DOI: http://dx.doi.org/10.18203/2394-6040.ijcmph20182605

Nasal carriage of Staphylococcus aureus among indigenous people of Toba Qom ethnic, Benjamín Aceval, Paraguay

Paulo Roberto Blanco Moreira Norberg, Maria Laura Meister Villalba, Larissa Duarte Ortellado, Marcelo Coronel, Paulo César Ribeiro, Antonio Neres Norberg

Abstract


Background: Staphylococcus aureus are Gram positive cocci components of the normal microbiota of the skin and mucosa, but can attack other sites of the organism depending on favourable conditions. The condition of host of this bacterium colonizing the nasal mucosa is recognized as a potential risk factor for subsequent invasive infections. This research had the objective to investigate the prevalence of nasal carriers of S. aureus among Toba Qom indigenous ethnic group of the San Francisco de Asis community, Paraguay, and to determine the sensitivity profile to antimicrobial agents.

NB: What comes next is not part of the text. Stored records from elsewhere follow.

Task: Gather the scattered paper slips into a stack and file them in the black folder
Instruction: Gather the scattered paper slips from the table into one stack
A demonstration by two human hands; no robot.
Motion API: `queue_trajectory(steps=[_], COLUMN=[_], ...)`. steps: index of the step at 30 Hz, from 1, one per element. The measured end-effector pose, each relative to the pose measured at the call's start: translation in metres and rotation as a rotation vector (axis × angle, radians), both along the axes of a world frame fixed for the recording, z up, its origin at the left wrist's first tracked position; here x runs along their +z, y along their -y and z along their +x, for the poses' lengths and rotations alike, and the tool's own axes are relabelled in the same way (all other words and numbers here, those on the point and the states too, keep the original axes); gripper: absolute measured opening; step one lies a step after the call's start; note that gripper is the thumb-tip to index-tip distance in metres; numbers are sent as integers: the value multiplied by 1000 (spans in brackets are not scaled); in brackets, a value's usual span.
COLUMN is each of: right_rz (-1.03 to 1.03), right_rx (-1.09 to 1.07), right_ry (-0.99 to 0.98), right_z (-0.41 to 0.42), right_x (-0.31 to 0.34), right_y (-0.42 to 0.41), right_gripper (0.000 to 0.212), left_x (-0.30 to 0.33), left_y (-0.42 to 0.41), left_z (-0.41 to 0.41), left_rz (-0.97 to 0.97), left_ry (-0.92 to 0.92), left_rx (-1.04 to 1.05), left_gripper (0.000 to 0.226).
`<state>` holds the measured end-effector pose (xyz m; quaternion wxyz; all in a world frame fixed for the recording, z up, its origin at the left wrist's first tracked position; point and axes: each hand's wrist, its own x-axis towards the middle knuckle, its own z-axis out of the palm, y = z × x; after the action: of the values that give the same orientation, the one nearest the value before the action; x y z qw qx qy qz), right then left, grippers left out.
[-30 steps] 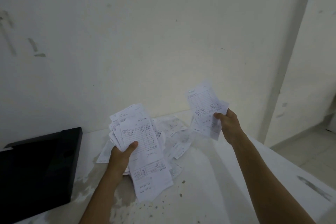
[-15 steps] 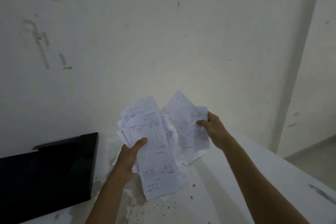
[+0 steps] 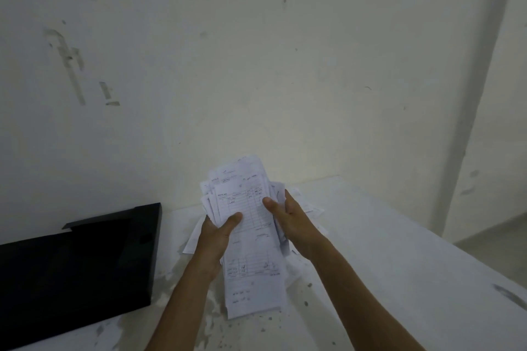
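Observation:
A loose stack of white paper slips (image 3: 248,236) with printed forms is held up above the white table (image 3: 385,265). My left hand (image 3: 218,232) grips its left edge, thumb on the front sheet. My right hand (image 3: 288,218) clasps the right edge, thumb on the same sheet. A few more slips (image 3: 312,209) lie on the table behind my hands, partly hidden. The black folder (image 3: 77,268) lies open on the table at the left, apart from my hands.
A stained white wall (image 3: 256,65) rises directly behind the table. The table's right edge drops to a pale floor (image 3: 502,234) at the far right. Dark specks and worn patches mark the table surface near me.
My right hand has brought its handful of slips leftward and joined it to the stack in my left hand. Both hands now hold one stack.

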<state>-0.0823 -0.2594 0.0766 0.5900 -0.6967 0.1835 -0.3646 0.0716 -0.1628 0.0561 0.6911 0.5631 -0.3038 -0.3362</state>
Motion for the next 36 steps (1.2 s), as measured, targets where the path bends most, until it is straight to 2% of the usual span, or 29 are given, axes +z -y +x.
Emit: queue_trajectory(steps=[6, 8, 13, 18, 22, 25, 27, 29, 31, 34, 36], right_rz=[-11, 6, 7, -14, 53, 34, -32, -172, -296, -303, -311], right_rx=[-60, -67, -49, 10, 8, -42, -170, -410, -630, -667, -635], right_ry=[14, -23, -138, -212, -198, -213, -258, -414, -733, -1132, -1219], right_z=[17, 21, 21, 22, 20, 13, 3, -7, -18, -27, -26], right_x=[-14, -22, -48, -65, -69, -59, -55, -57, -62, -65, -67], right_y=[-10, -13, -7, -7, -4, 5, 24, 52, 74, 87, 91], right_gripper=[34, 38, 37, 42, 37, 29, 25, 30, 52, 89, 98], left_x=[-5, -14, -38, -57, -60, -58, -59, -60, -63, -65, -65], left_y=[-11, -16, -20, -23, -24, -24, -26, -28, -29, -28, -28], left_z=[-2, 0, 12, 15, 17, 26, 32, 35, 36, 38, 39], left_rz=[7, 22, 80, 69, 50, 44, 34, 37, 51, 75, 83], left_ry=[-175, -160, 10, -101, -29, -5, 24, 61, 88, 104, 110], left_rx=[-132, -134, -22, -122, -118, -16, 59, 126, 159, 168, 173], left_gripper=[28, 31, 46, 45, 46, 41, 36, 35, 33, 32, 33])
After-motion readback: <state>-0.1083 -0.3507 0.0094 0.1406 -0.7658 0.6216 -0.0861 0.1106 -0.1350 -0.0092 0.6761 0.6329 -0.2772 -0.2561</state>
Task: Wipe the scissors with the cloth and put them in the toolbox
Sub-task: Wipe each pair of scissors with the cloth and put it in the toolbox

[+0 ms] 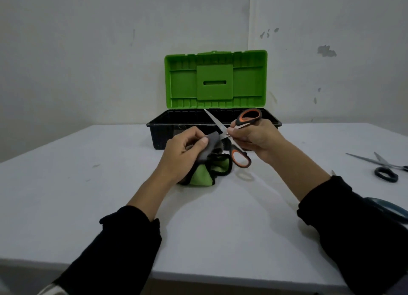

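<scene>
My right hand (pixel 258 138) holds a pair of scissors (pixel 240 140) with orange-and-black handles, spread open, above the table in front of the toolbox. One blade points up and left over the box. My left hand (pixel 187 149) grips a grey and green cloth (pixel 205 168) and presses a grey fold of it against the other blade near the pivot. The cloth's lower part rests on the table. The toolbox (pixel 159 127) has a black base and a green lid (pixel 216 80) standing open against the wall.
A second pair of scissors (pixel 384 168) with dark handles lies open at the table's right edge. A dark bluish object (pixel 388 208) lies by my right sleeve. The white table's front edge (pixel 220 277) runs close below my arms.
</scene>
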A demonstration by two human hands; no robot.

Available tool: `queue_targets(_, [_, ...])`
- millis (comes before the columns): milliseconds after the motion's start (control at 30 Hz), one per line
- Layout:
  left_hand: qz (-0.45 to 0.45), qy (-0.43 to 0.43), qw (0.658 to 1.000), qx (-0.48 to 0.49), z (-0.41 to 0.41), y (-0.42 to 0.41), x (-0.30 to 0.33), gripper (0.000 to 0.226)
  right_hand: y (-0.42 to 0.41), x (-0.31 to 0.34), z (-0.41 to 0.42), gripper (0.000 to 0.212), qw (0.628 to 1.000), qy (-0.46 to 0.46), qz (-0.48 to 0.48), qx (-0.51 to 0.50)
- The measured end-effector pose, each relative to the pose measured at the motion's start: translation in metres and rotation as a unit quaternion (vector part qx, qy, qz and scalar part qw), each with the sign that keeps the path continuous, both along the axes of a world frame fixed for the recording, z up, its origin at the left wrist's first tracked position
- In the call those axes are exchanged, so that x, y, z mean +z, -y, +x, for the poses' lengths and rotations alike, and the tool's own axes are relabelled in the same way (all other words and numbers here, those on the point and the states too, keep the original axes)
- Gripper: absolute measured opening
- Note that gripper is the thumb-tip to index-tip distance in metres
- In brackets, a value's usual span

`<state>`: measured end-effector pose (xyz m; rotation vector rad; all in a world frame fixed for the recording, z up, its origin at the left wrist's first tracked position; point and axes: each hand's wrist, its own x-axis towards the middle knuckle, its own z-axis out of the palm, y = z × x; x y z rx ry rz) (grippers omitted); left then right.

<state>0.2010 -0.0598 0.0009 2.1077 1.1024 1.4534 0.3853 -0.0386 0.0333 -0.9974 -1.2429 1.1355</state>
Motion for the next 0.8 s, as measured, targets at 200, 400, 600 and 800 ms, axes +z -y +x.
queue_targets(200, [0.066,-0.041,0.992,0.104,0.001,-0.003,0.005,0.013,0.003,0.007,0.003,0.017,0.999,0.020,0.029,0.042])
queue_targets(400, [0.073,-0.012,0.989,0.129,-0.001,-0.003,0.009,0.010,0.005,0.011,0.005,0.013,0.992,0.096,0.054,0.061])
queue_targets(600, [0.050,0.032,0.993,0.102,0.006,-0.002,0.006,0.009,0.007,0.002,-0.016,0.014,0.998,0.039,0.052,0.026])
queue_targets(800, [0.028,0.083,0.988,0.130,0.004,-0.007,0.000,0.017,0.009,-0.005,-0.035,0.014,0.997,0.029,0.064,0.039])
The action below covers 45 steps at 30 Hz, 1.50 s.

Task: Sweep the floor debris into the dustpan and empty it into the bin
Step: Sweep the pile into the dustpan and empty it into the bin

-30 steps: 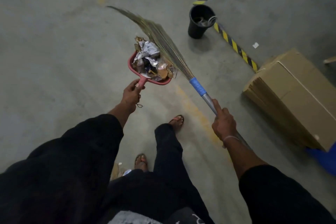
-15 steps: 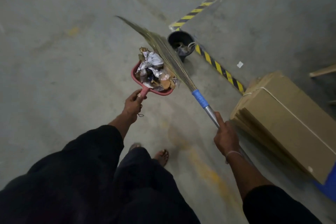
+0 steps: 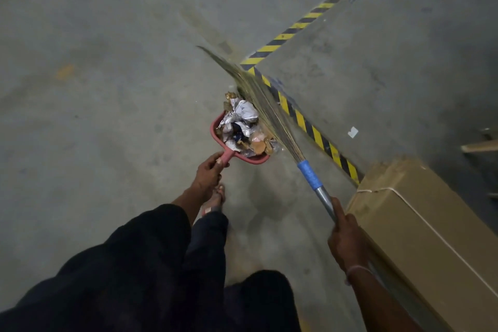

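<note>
Concrete floor grey, scuffed, under my feet. Near right: my right hand wrapped round metal broom handle, cardboard box just beside it. My left hand clenched on dustpan stub handle, pan held level off floor. Debris heaped: crumpled paper, wrappers; I judge light, loose, apt to spill if tipped. Stiff grass bristles lie against pile. Beyond: hazard tape. Bin not visible.
</note>
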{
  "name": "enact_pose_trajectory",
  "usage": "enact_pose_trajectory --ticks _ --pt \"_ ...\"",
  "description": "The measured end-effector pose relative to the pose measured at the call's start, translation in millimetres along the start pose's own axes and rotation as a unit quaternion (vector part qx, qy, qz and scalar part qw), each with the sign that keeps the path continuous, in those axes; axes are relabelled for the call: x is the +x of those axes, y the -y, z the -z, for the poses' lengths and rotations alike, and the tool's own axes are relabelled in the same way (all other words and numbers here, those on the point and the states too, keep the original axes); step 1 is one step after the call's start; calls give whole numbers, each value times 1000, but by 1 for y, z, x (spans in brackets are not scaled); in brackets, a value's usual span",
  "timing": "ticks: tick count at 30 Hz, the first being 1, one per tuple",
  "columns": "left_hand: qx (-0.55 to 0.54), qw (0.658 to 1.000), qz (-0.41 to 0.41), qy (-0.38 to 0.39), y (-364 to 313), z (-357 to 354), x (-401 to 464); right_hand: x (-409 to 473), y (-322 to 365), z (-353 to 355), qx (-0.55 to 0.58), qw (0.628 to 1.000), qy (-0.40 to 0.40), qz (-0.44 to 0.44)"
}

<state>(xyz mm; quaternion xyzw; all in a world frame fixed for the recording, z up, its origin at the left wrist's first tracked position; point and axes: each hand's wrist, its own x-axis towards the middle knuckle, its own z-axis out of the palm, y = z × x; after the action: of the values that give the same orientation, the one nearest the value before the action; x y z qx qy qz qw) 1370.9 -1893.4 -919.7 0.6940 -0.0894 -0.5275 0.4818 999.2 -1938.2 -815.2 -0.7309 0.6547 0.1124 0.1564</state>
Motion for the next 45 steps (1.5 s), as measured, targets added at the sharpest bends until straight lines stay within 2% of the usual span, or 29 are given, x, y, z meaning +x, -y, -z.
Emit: enact_pose_trajectory --ticks 12,21,25,31,39,45 --pt "38 996 77 -23 -2 -45 188 169 24 -47 -12 997 70 -40" --pt "127 990 67 -15 -67 -78 271 226 53 -49 9 993 103 -62" --pt "175 983 60 -7 -104 -86 293 234 62 -45 14 991 105 -77" --pt "344 938 42 -18 -141 -86 312 235 63 -43 12 991 115 -74" --pt "424 905 -41 -21 -166 -101 300 234 71 -44 6 991 111 -74" --pt "481 877 -24 -2 -180 -104 296 234 78 -40 7 990 114 -81"
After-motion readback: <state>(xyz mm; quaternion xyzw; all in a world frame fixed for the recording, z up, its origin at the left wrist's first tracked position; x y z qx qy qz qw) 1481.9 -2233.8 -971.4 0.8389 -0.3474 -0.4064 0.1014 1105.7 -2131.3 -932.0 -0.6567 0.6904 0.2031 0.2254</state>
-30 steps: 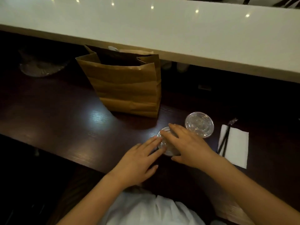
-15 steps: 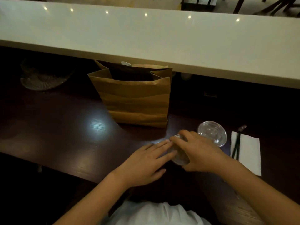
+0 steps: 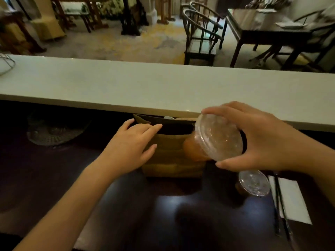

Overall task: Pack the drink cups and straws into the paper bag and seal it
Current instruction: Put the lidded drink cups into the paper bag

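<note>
A brown paper bag (image 3: 172,156) stands open on the dark table under the white counter's edge. My right hand (image 3: 262,140) grips a clear lidded cup (image 3: 217,136) with orange drink, tilted, in the air beside the bag's right top corner. My left hand (image 3: 130,145) rests with spread fingers on the bag's near left rim. A second lidded cup (image 3: 253,182) stands on the table below my right hand. Two dark wrapped straws (image 3: 279,201) lie on a white napkin (image 3: 291,200) at the right. A white lid (image 3: 169,117) peeks out of the bag.
A long white counter (image 3: 163,87) overhangs the bag's back. A clear glass dish (image 3: 54,131) sits in shadow at the left. Beyond the counter are chairs (image 3: 201,33) and a dark table (image 3: 268,29).
My right hand lifted the cup off the table up to the bag's top right. My left hand left the cup and moved onto the bag's rim. The camera tilted up.
</note>
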A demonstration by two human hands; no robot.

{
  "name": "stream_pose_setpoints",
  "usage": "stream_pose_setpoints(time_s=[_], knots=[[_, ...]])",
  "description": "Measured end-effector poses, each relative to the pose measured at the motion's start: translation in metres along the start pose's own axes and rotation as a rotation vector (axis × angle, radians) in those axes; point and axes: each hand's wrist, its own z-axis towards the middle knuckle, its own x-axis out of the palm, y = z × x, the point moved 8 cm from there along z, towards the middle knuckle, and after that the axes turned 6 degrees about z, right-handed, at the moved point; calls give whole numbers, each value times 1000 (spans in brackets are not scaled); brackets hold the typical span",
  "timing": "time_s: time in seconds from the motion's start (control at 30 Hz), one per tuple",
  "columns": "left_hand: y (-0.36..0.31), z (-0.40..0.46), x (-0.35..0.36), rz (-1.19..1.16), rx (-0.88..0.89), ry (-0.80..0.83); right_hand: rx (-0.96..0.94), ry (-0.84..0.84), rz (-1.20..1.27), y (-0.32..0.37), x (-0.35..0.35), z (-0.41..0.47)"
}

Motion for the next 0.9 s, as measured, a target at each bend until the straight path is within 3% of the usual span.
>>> stream_pose_setpoints(time_s=[0.1, 0.3, 0.4, 0.5, 0.6, 0.9], knots=[[11, -1, 11, 46, 93, 107, -17, -6, 184, 13, 1, 42], [15, -13, 12, -91, 249, 123, 164, 174, 593, -3, 57, 100], [22, -23, 20, -65, 295, 129, 196, 181, 648, -17, 68, 104], [32, -27, 21, -20, 275, 142, 190, 122, 447, -32, 67, 98], [38, -25, 19, 39, 268, 148, 67, 62, 126, -33, 64, 88], [-8, -32, 3, -32, 449, 33, -413, 249, -519, 6, 77, 50]])
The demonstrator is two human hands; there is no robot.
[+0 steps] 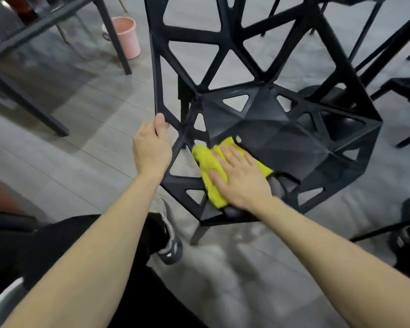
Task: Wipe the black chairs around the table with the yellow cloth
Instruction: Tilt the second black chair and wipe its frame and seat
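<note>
A black plastic chair (282, 138) with triangular cut-outs fills the middle of the view, its seat facing me. The yellow cloth (208, 162) lies on the near left part of the seat. My right hand (239, 176) presses flat on the cloth, fingers spread and pointing up-left. My left hand (152, 147) grips the chair's left frame edge, thumb up along the bar.
A pink bucket (128, 36) stands on the grey floor at the back left, behind a dark table leg (114, 36). Another black chair (407, 95) sits at the right. My shoe (168, 235) rests by the chair's front leg.
</note>
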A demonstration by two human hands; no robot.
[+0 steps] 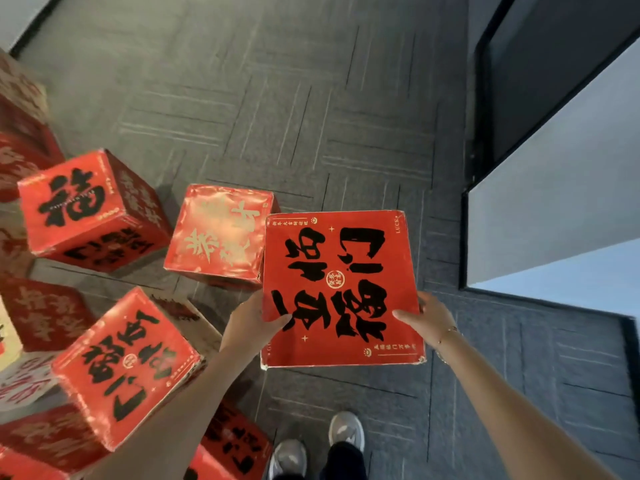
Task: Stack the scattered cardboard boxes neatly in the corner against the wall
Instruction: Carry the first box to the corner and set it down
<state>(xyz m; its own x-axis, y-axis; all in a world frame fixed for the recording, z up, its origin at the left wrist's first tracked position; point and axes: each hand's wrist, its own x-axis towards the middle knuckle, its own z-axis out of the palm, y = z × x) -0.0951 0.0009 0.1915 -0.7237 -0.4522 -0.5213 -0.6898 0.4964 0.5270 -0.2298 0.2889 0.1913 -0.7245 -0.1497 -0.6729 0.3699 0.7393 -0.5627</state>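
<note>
Above grey carpet (311,116), a stiff, seemingly light red box (341,289) is gripped at opposite sides by left hand (251,323) and right hand (427,318).

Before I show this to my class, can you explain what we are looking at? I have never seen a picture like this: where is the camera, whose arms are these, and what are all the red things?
There is only one picture, taken by a wide-angle camera worn on a person's head, looking down. The two bare arms are that person's own, and their grey shoes show at the bottom. Both hands hold one red box printed with black characters: the left hand grips its left edge, the right hand its right edge. More red boxes lie scattered at odd angles on the grey carpet floor to the left. On the right is a pale wall with a dark skirting.
</note>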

Methods: 141 samples of the nasal cavities were analyzed. Isolation and identification were performed by conventional microbiological methods, by the staining characteristics of the Gram method, catalase and coagulase tests, mannitol fermentation test and deoxyribonuclease test. Antimicrobial susceptibility test was performed by the agar diffusion technique according to a procedure standardized by the National Committee for Clinical Laboratory Standards.

Results: 22 of the 141 individual examined samples were colonized by Staphylococcus aureus, which corresponds to a prevalence of 15.6%.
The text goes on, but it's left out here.